В пустоте этого секундного ступора ее мозг продолжал обработку поступающей информации, безучастно отмечая окружающую обстановку и внешний облик встретившего ее на пороге Артема Муратова. Его влажные и оттого чуть вьющиеся на кончиках волосы, перекинутое через шею махровое полотенце, серую ткань местами прилипающей к его груди футболки, свободные спортивные штаны — все в нем ярко напомнило Даше, насколько ее здесь не ждали.

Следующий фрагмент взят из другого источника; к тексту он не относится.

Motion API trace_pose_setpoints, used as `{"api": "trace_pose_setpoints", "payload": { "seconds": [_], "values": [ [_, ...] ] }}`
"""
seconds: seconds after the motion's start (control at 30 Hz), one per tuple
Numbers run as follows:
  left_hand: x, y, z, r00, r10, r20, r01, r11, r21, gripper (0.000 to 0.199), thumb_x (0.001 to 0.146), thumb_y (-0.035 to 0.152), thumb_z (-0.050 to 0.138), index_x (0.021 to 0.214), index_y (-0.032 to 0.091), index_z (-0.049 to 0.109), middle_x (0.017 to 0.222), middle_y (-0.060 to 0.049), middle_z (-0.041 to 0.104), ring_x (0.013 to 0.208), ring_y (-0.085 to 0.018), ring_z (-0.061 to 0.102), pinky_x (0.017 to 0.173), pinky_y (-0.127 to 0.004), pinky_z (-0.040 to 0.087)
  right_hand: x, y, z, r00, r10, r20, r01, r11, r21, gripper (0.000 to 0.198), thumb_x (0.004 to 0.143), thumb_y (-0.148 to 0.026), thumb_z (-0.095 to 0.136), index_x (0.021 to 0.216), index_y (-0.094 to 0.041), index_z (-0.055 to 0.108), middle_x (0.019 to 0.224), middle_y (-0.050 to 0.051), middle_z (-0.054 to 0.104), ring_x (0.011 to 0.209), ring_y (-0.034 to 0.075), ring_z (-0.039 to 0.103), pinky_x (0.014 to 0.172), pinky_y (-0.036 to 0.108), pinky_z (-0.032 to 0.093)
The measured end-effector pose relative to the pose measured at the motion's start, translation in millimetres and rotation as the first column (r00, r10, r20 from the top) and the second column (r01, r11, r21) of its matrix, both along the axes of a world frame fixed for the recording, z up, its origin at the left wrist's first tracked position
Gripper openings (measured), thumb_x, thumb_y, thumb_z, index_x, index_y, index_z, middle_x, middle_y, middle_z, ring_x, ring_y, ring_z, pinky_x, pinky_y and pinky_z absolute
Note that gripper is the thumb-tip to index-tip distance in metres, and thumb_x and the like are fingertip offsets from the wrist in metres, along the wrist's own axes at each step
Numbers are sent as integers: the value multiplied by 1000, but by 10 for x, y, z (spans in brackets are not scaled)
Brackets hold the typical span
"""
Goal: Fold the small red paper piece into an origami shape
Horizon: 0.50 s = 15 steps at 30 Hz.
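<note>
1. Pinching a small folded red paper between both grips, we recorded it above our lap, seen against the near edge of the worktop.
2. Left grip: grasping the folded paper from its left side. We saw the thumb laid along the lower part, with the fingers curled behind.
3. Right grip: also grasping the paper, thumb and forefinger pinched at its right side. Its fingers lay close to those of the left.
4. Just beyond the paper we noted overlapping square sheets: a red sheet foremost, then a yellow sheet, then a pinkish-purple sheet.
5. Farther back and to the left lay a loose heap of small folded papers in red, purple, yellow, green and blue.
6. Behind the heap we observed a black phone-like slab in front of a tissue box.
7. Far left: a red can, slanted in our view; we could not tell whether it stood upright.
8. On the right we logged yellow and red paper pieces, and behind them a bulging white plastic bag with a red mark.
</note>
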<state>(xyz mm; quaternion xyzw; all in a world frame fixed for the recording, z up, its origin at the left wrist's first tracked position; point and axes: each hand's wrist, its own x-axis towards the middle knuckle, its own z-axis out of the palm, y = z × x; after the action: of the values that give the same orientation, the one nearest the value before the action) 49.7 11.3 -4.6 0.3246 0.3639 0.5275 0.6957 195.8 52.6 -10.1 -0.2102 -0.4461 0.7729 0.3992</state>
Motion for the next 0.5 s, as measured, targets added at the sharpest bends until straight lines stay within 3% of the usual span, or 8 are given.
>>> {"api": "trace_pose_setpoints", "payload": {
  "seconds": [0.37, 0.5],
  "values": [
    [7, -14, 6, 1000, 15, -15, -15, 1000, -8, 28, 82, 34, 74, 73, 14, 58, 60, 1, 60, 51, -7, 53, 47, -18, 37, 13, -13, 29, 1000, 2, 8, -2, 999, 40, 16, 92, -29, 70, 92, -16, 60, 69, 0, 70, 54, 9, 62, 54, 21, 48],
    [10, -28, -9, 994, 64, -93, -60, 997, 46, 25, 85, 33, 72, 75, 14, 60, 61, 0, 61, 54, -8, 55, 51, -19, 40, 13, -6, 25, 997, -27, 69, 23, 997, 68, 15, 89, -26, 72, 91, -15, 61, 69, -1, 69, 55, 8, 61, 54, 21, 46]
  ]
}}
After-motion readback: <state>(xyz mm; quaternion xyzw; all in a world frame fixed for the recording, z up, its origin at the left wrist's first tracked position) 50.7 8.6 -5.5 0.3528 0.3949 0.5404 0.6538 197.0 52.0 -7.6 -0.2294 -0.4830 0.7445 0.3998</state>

Артем наблюдал за ее затруднениями, вздернув бровь, и, похоже, не догадывался, в каком состоянии она на самом деле появилось у него на пороге. Впрочем, спустя лишь пару секунд выражение его глаз вдруг резко переменилось, став из забавляющегося напряженным и озадаченным, а затем, одну короткую вспышку озарения спустя, злым:

— Это что? — спросил он требовательно. Даше потребовалось проследить за направлением его взгляда: сумка. Она совсем забыла об оставленной у ног спортивной сумке.

— М-мои вещи.

— Вещи, — повторил он, будто не совсем доверяя услышанному.

— Д-да.

— И что здесь делаете ты и твои вещи?

Впервые в жизни Даше довелось понять, что значит «одолела немота». Мысленно решая заговорить, она тем не менее не могла даже беззвучно пошевелить губами, словно весь ее речевой аппарат схватил паралич. Слезам, однако, ничего не мешало, и те уже катились у Даши по щекам напоказ Муратову.